1. O fali utiliza a força de extensão do corpo para desequilibrar. O desequilíbrio é conseguido empurrando para a frente, puxando para trás ou utilizando a força dos opostos (esquerda/direita, frente/trás). A força do empurrão deve ser como uma mola (curta, larga, explosiva). Utiliza-se a força do corpo como um todo (zheng ti).
2. Para golpear, os fa-li utilizam a força de percussão, que penetra alguns centímetros. No tui shou, apenas o corpo é tocado; os fa-lis no corpo desestabilizam o parceiro mas não o incapacitam.

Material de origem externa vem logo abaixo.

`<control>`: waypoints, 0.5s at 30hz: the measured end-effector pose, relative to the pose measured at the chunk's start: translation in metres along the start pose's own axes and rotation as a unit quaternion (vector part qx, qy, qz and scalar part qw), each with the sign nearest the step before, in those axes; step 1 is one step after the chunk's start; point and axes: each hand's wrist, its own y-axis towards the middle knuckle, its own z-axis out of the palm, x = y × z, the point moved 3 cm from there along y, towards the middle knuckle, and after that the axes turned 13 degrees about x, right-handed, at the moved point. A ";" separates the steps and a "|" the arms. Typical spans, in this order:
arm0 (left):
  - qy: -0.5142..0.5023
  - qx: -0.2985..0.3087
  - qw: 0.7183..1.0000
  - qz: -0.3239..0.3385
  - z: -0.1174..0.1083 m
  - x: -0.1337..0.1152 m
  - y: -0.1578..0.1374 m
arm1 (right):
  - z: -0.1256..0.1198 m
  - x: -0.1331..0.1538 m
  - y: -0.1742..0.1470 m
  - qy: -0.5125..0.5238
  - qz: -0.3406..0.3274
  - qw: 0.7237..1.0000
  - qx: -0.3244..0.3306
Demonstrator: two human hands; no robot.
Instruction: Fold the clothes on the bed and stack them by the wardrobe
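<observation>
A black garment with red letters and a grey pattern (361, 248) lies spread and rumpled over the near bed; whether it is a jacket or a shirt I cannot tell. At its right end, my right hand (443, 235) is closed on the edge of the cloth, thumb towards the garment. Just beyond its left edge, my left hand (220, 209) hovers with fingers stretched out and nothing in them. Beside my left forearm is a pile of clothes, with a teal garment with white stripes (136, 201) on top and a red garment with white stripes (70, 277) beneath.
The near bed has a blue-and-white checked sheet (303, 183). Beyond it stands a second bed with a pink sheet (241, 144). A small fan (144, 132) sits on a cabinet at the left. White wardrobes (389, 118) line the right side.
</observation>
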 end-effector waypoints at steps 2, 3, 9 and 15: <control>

3.Para desestabilizar, os fali utilizam uma multiplicidade de forças: esfregar, pressionar, enrolar, torcer e abanar criam um vácuo que permite encadear uma técnica para desestabilizar. A força que abana, por exemplo, é uma sucessão de fa-li como o abanar de uma oliveira. Os fa-lis utilizados para desestabilizar estão no limite do desequilíbrio e da percussão.
Todas estas forças são criadas pela sensação de apoio do corpo no espaço e pelas forças internas (extensão, flexão, unificação, oposição). O objetivo do tui shou não é derrubar o seu parceiro, mas estudar as diferentes formas de transmissão da força no contacto. A transmissão da força é essencial para as técnicas de defesa e de ataque no sanshou (combate livre).
Os tuishou são a aplicação prática do conceito taoísta chinês de não-ação (wu wei). O movimento em espiral e a transformação em continuidade permitem a sua aplicação. A espiral é uma forma de sentir o momento certo para agir. A ação é feita sem correr riscos, fluímos como um rio que corre, seguindo a linha com a maior facilidade. Não há vontade de ganhar ou de dominar. A não-ação implica a escuta e a osmose com o interior e o exterior.
Esta noção é ativa. Agir sem agir é um laissez-faire / laissez-passer. Assegurar que a ação se desenrola por si só. A imagem da serpente ou do dragão descreve bem esta noção de não-ação: "o corpo flexível do dragão não tem forma fixa; ondula e dobra-se em todas as direcções, contrai-se para se desdobrar, dobra-se para avançar; abraça tão bem as nuvens que, sempre levado por elas, avança sem se gastar"
tuishou
Uma forma cultural de combate chinês
O Tui shou é uma forma de treino para a aquisição de princípios técnicos e teóricos ligados à cultura chinesa. Esta forma de combate não tem o mesmo objetivo que o combate ao estilo ocidental. O Tui shou consiste em sentir a harmonia, a fluidez, a elasticidade, a transformação, a explosividade e o enraizamento através do contacto e do toque. O controlo e o domínio são alcançados sem o uso da força bruta.
Os tui shou requerem uma longa aprendizagem por si só (zhan zhuang para o enraizamento e a unidade, shi-li para a transformação e a continuidade das forças, fa-li para a explosão das forças, mocabu para o movimento) antes de poderem ser aplicados em pares.
O Tui shou é a chave para atingir o estado corporal ideal para o combate e para a saúde. O treino de contacto contínuo promove a preparação para a fase de combate próximo do sanshou (combate livre).